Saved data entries
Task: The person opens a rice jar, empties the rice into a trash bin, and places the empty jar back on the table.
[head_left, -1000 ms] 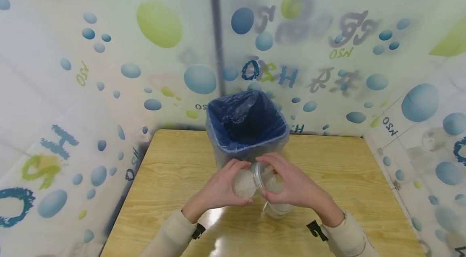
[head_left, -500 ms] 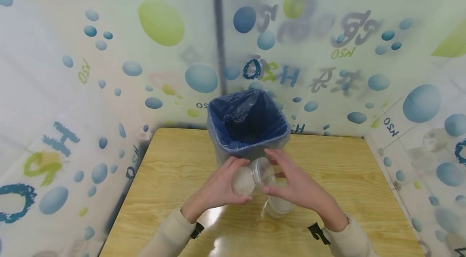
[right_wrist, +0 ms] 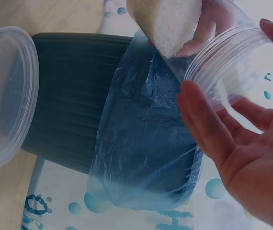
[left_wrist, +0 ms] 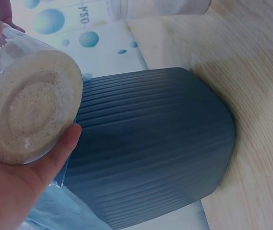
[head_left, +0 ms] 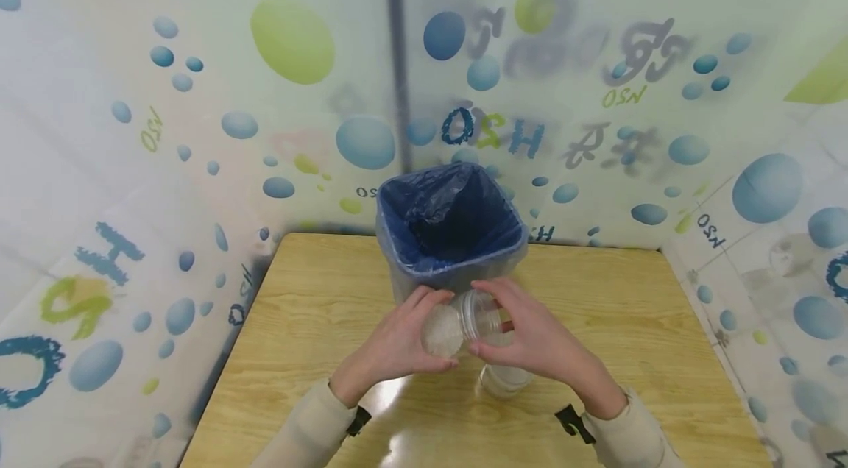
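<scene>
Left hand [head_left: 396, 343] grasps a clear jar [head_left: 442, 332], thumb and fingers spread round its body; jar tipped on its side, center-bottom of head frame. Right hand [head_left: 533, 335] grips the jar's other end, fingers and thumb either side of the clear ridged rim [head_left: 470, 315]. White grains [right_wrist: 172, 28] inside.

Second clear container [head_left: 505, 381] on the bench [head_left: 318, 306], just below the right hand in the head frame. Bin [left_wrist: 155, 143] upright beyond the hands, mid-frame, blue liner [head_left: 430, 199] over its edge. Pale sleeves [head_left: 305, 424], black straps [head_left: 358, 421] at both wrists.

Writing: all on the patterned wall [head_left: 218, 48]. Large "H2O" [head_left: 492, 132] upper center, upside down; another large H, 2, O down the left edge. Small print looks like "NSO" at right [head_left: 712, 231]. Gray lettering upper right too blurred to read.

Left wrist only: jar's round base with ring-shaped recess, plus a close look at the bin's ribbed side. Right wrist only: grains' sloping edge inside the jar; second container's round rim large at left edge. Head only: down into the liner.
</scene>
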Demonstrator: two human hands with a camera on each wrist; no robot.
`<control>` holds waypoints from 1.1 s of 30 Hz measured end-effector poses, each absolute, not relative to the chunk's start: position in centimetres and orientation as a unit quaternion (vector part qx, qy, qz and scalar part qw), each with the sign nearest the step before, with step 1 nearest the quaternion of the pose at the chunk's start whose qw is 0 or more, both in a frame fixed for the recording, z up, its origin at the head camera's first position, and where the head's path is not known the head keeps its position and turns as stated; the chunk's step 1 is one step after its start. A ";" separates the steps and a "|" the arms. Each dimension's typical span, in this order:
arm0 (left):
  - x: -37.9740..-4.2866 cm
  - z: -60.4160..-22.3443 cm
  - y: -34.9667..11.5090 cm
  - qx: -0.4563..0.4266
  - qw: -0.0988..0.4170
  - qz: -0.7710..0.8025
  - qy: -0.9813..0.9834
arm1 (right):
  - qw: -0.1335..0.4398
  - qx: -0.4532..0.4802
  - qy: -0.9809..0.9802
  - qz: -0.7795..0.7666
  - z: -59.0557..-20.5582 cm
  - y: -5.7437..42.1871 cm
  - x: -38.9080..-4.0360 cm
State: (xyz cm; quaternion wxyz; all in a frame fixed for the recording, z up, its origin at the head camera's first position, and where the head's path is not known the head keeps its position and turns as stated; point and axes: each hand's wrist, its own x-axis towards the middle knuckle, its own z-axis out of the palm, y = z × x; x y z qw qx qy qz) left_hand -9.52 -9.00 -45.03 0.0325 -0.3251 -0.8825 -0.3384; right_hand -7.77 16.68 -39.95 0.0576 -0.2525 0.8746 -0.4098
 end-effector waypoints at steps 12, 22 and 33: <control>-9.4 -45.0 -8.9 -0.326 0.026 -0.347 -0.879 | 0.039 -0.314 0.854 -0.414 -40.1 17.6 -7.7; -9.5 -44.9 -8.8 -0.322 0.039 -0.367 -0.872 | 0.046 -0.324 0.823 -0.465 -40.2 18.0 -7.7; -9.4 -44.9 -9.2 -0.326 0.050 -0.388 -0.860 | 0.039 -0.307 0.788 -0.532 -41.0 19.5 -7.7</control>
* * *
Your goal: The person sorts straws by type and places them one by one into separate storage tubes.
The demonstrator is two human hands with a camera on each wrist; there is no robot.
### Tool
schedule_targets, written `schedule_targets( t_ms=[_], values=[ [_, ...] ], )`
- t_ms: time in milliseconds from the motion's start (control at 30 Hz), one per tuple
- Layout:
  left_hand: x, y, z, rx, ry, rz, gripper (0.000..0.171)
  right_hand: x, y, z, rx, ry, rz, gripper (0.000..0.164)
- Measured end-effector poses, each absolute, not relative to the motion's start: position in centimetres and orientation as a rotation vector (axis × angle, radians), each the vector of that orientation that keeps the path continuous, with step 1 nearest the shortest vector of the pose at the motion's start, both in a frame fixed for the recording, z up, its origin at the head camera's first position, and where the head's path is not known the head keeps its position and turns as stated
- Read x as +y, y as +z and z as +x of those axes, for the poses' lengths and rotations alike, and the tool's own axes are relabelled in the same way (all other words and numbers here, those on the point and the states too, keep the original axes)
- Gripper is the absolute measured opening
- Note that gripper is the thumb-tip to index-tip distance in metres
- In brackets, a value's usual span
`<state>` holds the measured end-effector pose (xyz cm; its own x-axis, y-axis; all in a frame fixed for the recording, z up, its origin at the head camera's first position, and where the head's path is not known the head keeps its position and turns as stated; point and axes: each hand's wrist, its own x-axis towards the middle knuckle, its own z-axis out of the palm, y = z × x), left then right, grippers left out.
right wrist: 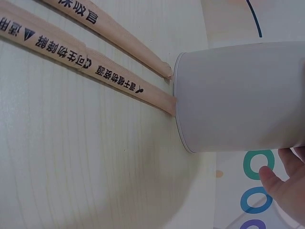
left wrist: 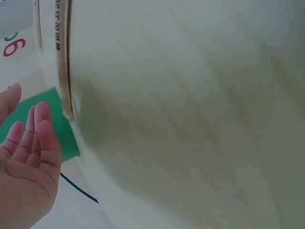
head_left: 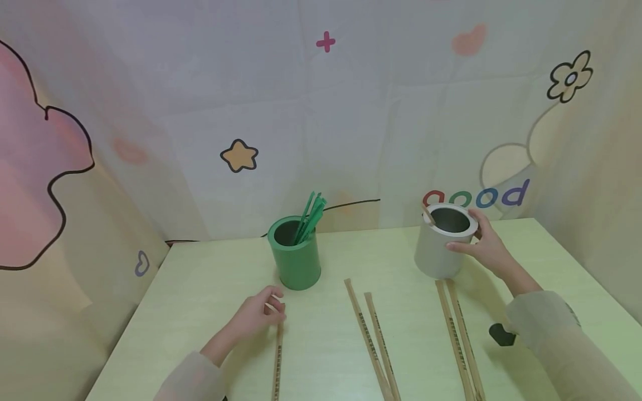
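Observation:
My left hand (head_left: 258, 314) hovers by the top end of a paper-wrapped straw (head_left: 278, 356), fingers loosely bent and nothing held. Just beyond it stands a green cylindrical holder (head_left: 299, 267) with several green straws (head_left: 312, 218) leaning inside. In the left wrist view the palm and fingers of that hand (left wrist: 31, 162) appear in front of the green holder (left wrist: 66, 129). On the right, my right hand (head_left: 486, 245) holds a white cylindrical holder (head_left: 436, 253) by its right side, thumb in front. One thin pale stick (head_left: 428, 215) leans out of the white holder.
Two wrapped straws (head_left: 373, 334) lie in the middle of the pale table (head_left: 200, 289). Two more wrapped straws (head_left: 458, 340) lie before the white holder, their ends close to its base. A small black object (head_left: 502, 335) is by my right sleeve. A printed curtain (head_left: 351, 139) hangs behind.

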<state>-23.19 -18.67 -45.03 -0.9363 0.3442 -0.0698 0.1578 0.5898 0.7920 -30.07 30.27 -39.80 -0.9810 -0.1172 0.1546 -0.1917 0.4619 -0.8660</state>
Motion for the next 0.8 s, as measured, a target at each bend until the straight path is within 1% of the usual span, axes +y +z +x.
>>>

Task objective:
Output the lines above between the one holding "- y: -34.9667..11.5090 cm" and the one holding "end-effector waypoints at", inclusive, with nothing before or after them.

Solution to the exercise:
  - y: -34.9667..11.5090 cm
  - qx: -0.4563..0.4266
  - qw: -0.0988..0.4170
  - qz: -0.7710..0.8025
  - qy: -0.9813..0.9834
arm1 (right):
  - qw: -0.1335..0.4398
  - qx: -0.4532..0.4802
  - qy: -0.9809..0.9802
  - qz: -0.7795..0.7666
  - z: -59.0557..-20.5582 cm
  - y: -5.7437..42.1871 cm
  - x: -38.9080..-4.0360 cm
State: (xyz cm; quaternion wxyz; all in a frame fixed for the recording, z up, its origin at the head camera's first position, and where the head's path is not known the head keeps its position and turns as stated; point and axes: each hand's wrist, its own x-axis towards the middle knuckle, its own z-axis out of the palm, y = z × x; x y z qw qx qy qz) left_hand -9.52 -9.00 -45.03 0.0325 -0.3251 -0.8825 -0.3384; right_hand -7.77 16.68 -39.95 0.0576 -0.2525 0.8746 -0.4098
 end-effector waypoints at steps 12, 22 and 33: <control>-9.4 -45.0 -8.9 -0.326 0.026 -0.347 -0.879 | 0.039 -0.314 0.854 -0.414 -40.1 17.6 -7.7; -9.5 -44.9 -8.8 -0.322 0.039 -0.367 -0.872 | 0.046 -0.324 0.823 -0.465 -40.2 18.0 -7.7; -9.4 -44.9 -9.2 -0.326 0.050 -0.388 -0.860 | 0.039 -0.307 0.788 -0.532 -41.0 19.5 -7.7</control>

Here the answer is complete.